§ **Assigned task**
Each line of the data must be written out again verbatim; no image belongs in the copy.

§ **Data excerpt**

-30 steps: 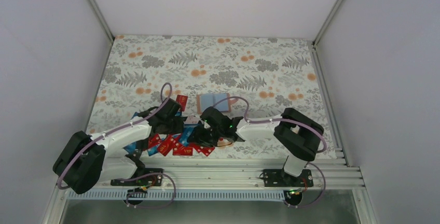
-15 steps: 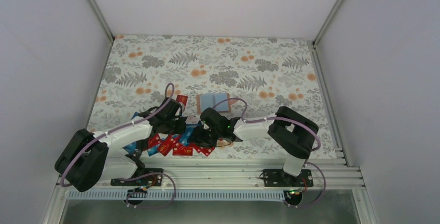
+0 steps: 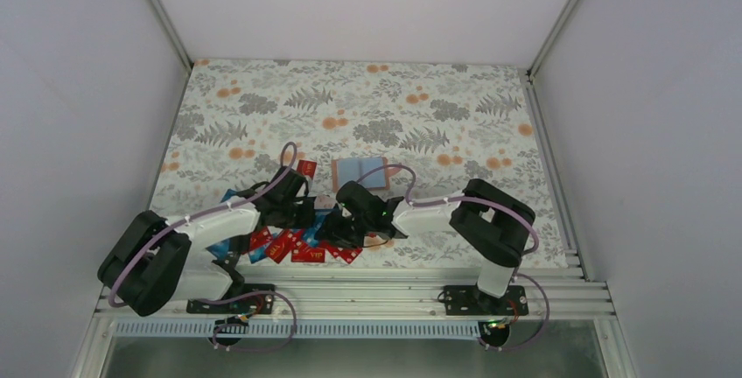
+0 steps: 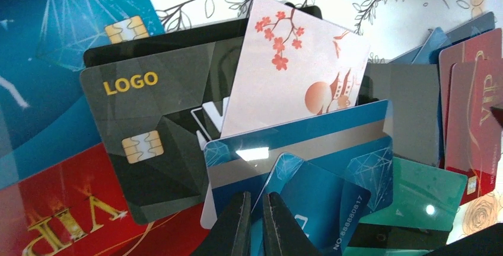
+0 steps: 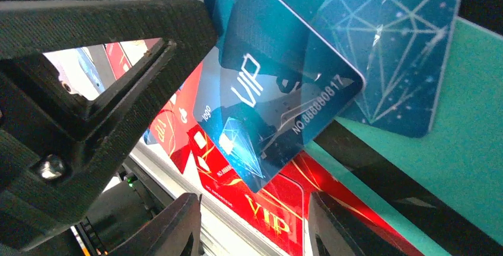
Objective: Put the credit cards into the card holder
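Both arms bend inward and low, left tool pinched nearly closed, right tool with jaws apart

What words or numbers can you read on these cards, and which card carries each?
"LOGO": black card.
"VIP", "NO.8888…" (later digits unclear): blue card.
"VIP": red card beneath it.
"VIP", upside down: bright red card, left wrist view.
"VIP", sideways: dark red card.
Small print elsewhere and everything in the top view: too small to read.
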Tool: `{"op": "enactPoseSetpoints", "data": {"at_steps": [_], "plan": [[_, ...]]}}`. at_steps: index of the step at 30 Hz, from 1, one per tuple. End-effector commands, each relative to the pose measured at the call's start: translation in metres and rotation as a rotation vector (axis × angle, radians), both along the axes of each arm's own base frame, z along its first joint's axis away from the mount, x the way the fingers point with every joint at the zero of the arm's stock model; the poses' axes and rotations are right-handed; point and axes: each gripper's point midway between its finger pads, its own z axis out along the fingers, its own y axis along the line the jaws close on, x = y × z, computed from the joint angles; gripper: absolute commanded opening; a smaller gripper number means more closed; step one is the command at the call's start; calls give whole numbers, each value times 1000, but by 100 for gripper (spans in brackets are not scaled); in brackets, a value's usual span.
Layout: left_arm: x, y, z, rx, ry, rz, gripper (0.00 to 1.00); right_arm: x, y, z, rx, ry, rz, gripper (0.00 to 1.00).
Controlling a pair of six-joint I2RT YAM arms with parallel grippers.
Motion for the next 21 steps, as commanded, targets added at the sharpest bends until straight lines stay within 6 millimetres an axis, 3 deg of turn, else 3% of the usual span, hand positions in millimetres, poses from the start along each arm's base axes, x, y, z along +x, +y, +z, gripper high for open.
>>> {"op": "enactPoseSetpoints", "data": {"at_steps": [1, 7, 13, 21], "plan": [[-10, 9, -18, 36, 53, 16, 9, 6, 8, -3, -3, -25, -9, 48], [-18, 15, -29, 58, 90, 35, 9, 11, 11, -13, -19, -11, -25, 47], [-28, 21, -34, 61, 117, 58, 9, 17, -1, -21, -43, 16, -106, 46], [-41, 22, -36, 12, 161, 100, 9, 37, -18, -10, -29, -52, -198, 44]]}}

§ **Exercise response**
-30 steps: 
-15 steps: 
+0 steps: 
+0 steps: 
+0 steps: 
Objective: Put the credit cards into the card holder
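Both arms bend inward and low, left tool pinched nearly closed, right tool with jaws apart

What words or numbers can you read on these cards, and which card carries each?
"LOGO": black card.
"VIP", "NO.8888…" (later digits unclear): blue card.
"VIP": red card beneath it.
"VIP", upside down: bright red card, left wrist view.
"VIP", sideways: dark red card.
Small print elsewhere and everything in the top view: too small to read.
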Tool: `{"op": "enactPoseSetpoints", "data": {"at_steps": [_], "plan": [[_, ...]]}}`. at_steps: index of the step at 30 Hz, from 1, one per tuple. End-effector commands, each relative to the pose measured at the call's start: translation in metres and rotation as a rotation vector (axis × angle, radians), both along the axes of each arm's own base frame, z along its first joint's axis away from the mount, x the way the fingers point with every joint at the zero of the arm's stock model; the poses' axes and rotations are right-handed; point and axes: each gripper's point midway between its finger pads, its own z axis out along the fingers, its own y axis along the line the jaws close on, x = y × z, computed from the joint angles; gripper: absolute commanded opening; a smaller gripper number means more closed; step one is the command at the call's start; calls give whole numbers, each value times 1000, but by 100 for gripper (spans in brackets are not scaled); in brackets, a value's usual span.
Layout: left_arm: x, y, z, rx, ry, rz, gripper (0.00 to 1.00); right_arm: x, y, z, rx, ry, rz, gripper (0.00 to 1.00).
Controlling a pair of six-joint I2RT YAM arms with parallel grippers.
Motion for the next 21 steps, as commanded, targets added at the sharpest bends until straight lines stay within 6 millimetres an axis, 3 deg of turn, else 3% of the usual span, hand positions in millimetres, poses from the start along each arm's base axes, x, y, z along +x, +y, +z, gripper high for open.
>>> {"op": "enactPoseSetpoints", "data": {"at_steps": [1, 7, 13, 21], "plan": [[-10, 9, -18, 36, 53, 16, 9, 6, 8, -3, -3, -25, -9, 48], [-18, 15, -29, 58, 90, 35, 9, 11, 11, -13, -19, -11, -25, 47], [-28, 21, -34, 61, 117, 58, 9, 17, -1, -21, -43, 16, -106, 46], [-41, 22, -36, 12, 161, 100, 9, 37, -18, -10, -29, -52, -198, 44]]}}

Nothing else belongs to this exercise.